Taylor was an elegant man, and an elegant writer, who knew when to deploy swearwords for maximum impact. Among the best chapters is one that describes a day in the life of the Apple office, which sounds relentless and miserable. In an attempt to make sense of the Apple circus, Taylor allows New York businessman Allen Klein to meet the Beatles – the mea culpa chapter 1969: Written Before It Was Too Late is heartbreaking, as Taylor admits his part in the Beatles’ breakup: “Workers sign in and out, the laughing is over... what have I done? Our Apple is all chewed up.”
It’s easy with hindsight to think that Taylor had the easiest job in the world, working with such significant material, the absolute cream of 60s pop. Then again, it should be remembered that Pet Sounds was a commercial disaster in America and that its high reputation in Britain was partially managed by Taylor, who carefully gave copies to friends (the Beatles, the Stones) who might help its cause. When John Lennon is talking up a record as the greatest thing he’s ever heard, you’ve done a great press job. By the end of 1966, the Beach Boys even beat the Beatles to best group in Melody Maker’s readers’ poll. “I don’t know why,” Taylor says modestly, “they’d been around for years.”

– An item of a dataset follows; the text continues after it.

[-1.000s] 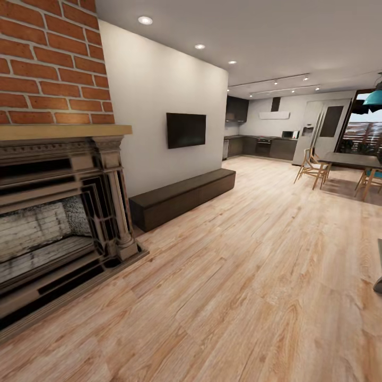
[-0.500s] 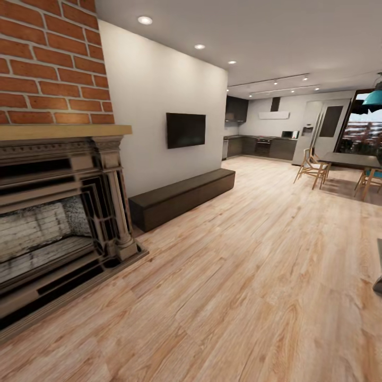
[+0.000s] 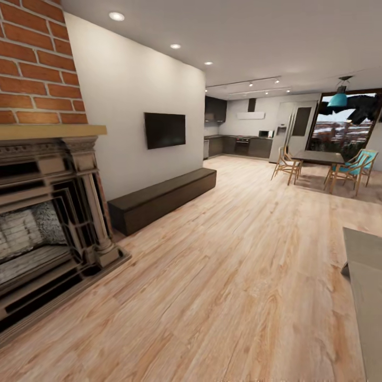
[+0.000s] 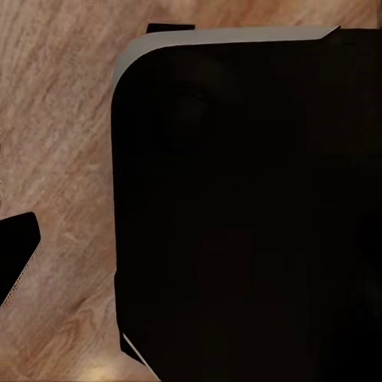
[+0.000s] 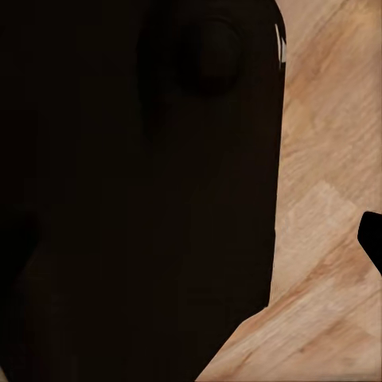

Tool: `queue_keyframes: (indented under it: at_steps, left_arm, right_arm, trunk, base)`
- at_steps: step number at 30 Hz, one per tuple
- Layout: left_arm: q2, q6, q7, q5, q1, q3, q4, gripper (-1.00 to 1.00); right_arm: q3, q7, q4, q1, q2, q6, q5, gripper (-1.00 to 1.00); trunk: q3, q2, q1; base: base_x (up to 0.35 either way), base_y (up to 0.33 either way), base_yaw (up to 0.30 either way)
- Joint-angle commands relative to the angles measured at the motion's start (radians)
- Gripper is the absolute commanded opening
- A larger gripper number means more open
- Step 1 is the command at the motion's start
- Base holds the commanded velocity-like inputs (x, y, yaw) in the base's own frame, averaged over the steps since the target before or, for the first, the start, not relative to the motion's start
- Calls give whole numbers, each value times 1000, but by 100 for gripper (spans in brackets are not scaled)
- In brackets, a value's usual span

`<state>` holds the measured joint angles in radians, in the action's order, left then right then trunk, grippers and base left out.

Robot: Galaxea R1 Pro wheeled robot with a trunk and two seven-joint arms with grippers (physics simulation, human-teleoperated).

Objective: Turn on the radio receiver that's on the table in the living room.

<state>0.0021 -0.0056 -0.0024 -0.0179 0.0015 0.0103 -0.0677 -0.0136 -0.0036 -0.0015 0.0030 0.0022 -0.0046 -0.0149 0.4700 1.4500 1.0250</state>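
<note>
The radio receiver is out of view. A corner of a low table (image 3: 366, 276) with a flat grey top enters the head view at the right edge, standing on the living room's light wood plank floor (image 3: 223, 276). In the left wrist view a dark rounded part of the robot's body (image 4: 247, 207) hangs over the floor, with one black fingertip (image 4: 16, 251) at the picture's edge. The right wrist view shows the same dark body (image 5: 135, 191) and a black fingertip (image 5: 372, 237) at the edge. Neither wrist view tells how the jaws stand.
A brick fireplace (image 3: 48, 228) stands at the left, then a long dark bench (image 3: 162, 199) under a wall-mounted TV (image 3: 165, 130). Far back are a dark dining table (image 3: 318, 157) with wooden chairs (image 3: 286, 165) and a kitchen (image 3: 239, 146). Open floor lies ahead.
The whole head view has swung to the right: the fireplace and TV slid left, and the grey table corner and more of the dining area came into view.
</note>
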Motion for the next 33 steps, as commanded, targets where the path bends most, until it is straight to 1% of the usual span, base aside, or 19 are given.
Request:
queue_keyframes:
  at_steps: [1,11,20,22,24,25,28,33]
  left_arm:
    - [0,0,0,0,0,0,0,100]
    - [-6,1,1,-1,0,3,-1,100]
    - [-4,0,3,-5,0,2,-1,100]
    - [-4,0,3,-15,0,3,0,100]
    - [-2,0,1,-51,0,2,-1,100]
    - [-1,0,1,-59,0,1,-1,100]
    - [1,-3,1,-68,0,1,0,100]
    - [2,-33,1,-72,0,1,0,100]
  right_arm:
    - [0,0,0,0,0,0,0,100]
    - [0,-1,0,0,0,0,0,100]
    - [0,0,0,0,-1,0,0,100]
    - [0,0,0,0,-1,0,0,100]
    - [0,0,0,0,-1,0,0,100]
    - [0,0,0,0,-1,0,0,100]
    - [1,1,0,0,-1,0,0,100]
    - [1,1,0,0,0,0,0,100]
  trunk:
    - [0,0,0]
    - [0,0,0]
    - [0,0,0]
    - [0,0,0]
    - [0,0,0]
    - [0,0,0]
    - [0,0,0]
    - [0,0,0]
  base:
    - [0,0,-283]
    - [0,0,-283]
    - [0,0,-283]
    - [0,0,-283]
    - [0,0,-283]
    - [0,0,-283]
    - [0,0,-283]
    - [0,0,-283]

As Time Goes By works as an industry insider companion to Nik Cohn’s Awopbopaloobop Alopbamboom, which saw the 60s’ pop explosion from a fan’s perspective. Both Taylor and Cohn started as journalists, but explain how the edges blurred – everyone involved in the scene was a fan, everyone had ideas, things moved forward fast on a diet of brandy breakfasts, boozy record launch lunches, acid-inspired shows and spliffs at home. The speed at which the Beatles and their contemporaries lived was unsustainable. “Did it happen, all of it, or was it a dream?” Taylor asks.
The book ends on 1 January 1970, the day he left Apple; a new era of acoustic sincerity quickly replaced the dream state and mourning for the 60s began almost immediately.